Stable topN?

Andrei Alexandrescu via Digitalmars-d digitalmars-d at puremagic.com
Tue Jun 24 09:03:27 PDT 2014


On 6/23/14, 3:47 PM, Xinok wrote:
> I've managed to build a small laundry list the past couple days, so why
> not add another item? I've been tasked with implementing a
> "deterministic topN", but I also noticed that topN is lacking a stable
> implementation, so this seemed like an ideal opportunity to kill two
> birds with one stone. However, for me, it begged the question:
>
> What exactly does stable topN imply?
>
> A stable sort only implies that equal elements retain their original
> order.

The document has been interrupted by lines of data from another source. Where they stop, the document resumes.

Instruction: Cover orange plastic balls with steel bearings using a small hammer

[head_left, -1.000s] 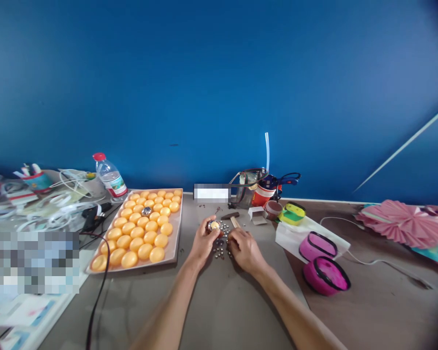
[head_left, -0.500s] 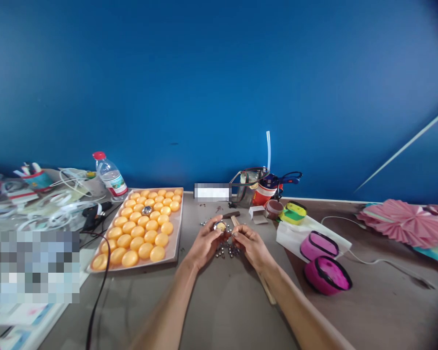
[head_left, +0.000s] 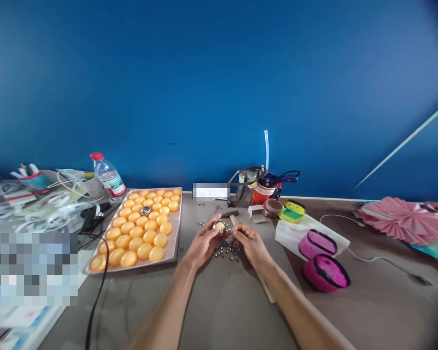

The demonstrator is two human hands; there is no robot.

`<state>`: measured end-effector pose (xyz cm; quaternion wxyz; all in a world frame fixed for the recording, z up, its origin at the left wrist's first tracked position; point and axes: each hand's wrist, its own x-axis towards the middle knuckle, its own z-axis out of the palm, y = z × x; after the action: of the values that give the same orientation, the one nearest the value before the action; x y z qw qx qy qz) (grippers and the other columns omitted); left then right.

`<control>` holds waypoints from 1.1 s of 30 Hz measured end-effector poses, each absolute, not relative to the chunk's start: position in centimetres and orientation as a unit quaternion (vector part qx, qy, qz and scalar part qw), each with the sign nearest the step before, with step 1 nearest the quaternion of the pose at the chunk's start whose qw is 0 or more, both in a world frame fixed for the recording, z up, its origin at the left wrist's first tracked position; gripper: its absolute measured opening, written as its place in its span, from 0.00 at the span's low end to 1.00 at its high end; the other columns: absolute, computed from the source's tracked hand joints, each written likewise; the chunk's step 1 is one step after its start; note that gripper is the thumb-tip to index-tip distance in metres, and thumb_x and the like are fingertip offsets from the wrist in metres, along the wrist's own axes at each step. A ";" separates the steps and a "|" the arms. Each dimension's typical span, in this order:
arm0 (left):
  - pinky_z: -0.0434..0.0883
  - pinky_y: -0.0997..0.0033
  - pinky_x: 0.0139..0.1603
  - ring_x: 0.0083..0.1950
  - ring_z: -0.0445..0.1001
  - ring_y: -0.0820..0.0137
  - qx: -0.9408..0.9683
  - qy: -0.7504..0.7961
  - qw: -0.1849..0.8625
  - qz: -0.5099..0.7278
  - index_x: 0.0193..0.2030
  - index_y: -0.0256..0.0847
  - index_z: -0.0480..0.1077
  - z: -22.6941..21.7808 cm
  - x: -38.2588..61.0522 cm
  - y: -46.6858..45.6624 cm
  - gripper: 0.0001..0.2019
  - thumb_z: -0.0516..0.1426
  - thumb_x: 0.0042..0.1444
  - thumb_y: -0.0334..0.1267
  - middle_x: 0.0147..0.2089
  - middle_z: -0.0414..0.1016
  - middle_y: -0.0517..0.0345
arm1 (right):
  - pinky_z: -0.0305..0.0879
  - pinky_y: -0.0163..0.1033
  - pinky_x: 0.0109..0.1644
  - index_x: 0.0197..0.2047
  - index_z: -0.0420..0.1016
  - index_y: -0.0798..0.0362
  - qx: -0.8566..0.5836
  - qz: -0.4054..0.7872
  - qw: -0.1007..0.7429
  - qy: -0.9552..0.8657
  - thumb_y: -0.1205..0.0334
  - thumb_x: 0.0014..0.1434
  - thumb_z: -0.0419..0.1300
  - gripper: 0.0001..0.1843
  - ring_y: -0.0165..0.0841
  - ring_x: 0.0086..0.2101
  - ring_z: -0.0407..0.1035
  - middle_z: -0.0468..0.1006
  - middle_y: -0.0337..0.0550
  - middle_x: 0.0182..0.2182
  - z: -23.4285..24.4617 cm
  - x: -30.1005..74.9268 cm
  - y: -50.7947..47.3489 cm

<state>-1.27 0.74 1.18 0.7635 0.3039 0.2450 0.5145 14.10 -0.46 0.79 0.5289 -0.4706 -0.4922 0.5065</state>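
My left hand (head_left: 203,241) curls its fingers around a yellow-orange ball (head_left: 221,227) whose side is partly covered with shiny silver pieces. Close by on the right, my right hand (head_left: 248,241) has thumb and forefinger pinched together near the ball; what sits between the fingertips is too small to make out. Below and between the hands, many small silver studs (head_left: 229,251) lie loose on the grey tabletop. A wooden stick (head_left: 266,288), perhaps a hammer handle, runs under my right hand, with a dark bar (head_left: 230,214) at its far end.
A shallow tray (head_left: 176,228) of orange balls stands left, one silver-covered ball (head_left: 145,210) among them. Behind it leans a water bottle (head_left: 114,182). A black cable (head_left: 101,287) crosses the left side. Right are pink pouches (head_left: 323,274), a white sheet (head_left: 288,233) and a reddish jar (head_left: 273,207).
The view has shifted slightly. Both hands stay almost in place around the ball, which has turned a little in my left hand. Some studs beneath the hands show more openly.
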 end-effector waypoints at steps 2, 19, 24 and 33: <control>0.66 0.62 0.48 0.39 0.72 0.69 0.307 0.243 0.766 0.510 0.52 0.41 0.70 1.2 -1.3 0.7 0.23 0.63 0.46 0.35 0.39 0.75 0.54 | 0.52 0.32 0.28 0.28 0.68 0.54 -0.458 0.516 0.528 -0.495 0.52 0.48 0.61 0.13 0.27 0.22 0.56 0.63 0.34 0.20 0.8 14.1 -0.5; 0.66 0.66 0.46 0.40 0.72 0.70 0.356 0.244 0.755 0.493 0.45 0.41 0.71 0.9 -1.2 0.6 0.17 0.63 0.47 0.38 0.38 0.73 0.56 | 0.59 0.35 0.34 0.26 0.69 0.53 -0.465 0.467 0.492 -0.569 0.58 0.50 0.57 0.08 0.31 0.27 0.63 0.69 0.37 0.23 1.5 13.7 -0.7; 0.67 0.66 0.45 0.40 0.71 0.70 0.362 0.257 0.744 0.499 0.43 0.41 0.71 0.7 -1.2 0.6 0.17 0.64 0.46 0.39 0.40 0.73 0.56 | 0.59 0.35 0.34 0.27 0.69 0.52 -0.473 0.435 0.480 -0.598 0.59 0.52 0.55 0.06 0.32 0.28 0.64 0.70 0.38 0.24 1.6 13.8 -0.8; 0.67 0.67 0.44 0.41 0.70 0.70 0.385 0.284 0.719 0.505 0.42 0.41 0.69 0.6 -1.1 0.5 0.15 0.63 0.47 0.39 0.40 0.71 0.57 | 0.59 0.34 0.34 0.28 0.70 0.53 -0.492 0.403 0.472 -0.610 0.61 0.53 0.54 0.07 0.32 0.28 0.64 0.71 0.39 0.25 1.1 13.8 -0.7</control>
<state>-1.10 0.50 0.56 0.7187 0.3849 0.2838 0.5048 13.76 -0.74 1.14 0.4720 -0.4923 -0.6100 0.4035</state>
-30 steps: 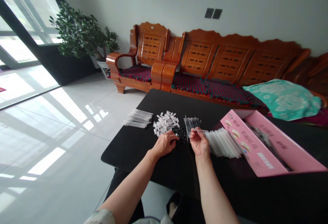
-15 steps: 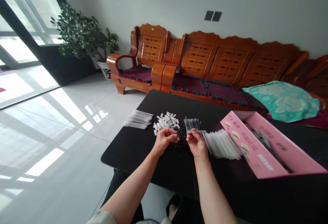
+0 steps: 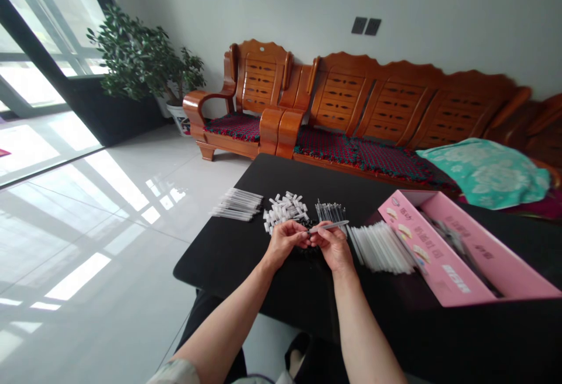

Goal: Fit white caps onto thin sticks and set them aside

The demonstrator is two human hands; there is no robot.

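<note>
My right hand (image 3: 332, 247) is closed on a slim translucent pen barrel (image 3: 334, 225), which tilts slightly up to the right. At the barrel's left end, the fingertips of my left hand (image 3: 284, 242) are pinched together; whatever they grip is too small to make out. Both hands meet above a heap of small black pieces (image 3: 302, 253), mostly hidden beneath them. Just beyond lie a pile of white pen caps (image 3: 285, 205) and a bundle of thin pen refills (image 3: 330, 211). More translucent barrels (image 3: 381, 248) are stacked to the right of my right hand.
A row of white capped pens (image 3: 238, 204) lies at the left of the black table (image 3: 215, 255). On the right stands an open pink box (image 3: 432, 249) with dark items inside. A wooden sofa (image 3: 386, 100) runs behind the table, with a potted plant (image 3: 136, 59) further left.
My hands have come together, so the barrel's left end now meets my left fingertips. The barrel has shifted left and its right end has risen slightly.
</note>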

However, topN is a partitioning function whose pivot is unknown
> beforehand. To me, it would make more sense that not just equal elements
> but ALL elements retain their original order in their respective
> partitions.
>
> However, to accomplish the above, the Nth element would need to be
> discovered before any other elements are reordered. This suggests making
> a full copy of the range to search for the Nth element. The unstable
> topN could be applied to the copy to discover the Nth element, then the
> stable partition function could finish the job with the correct pivot.
>
> What do you all think? Do you agree with my definition of stable topN?
> Do you know of a better algorithm/approach for implementing this function?

There's a notion of "semiStable" in std.algorithm that you may use for 
further refining topN guarantees.

I'd say use semiStable for stability among the top N items (seeing as 
those are the most interesting), and stable for stability of all items.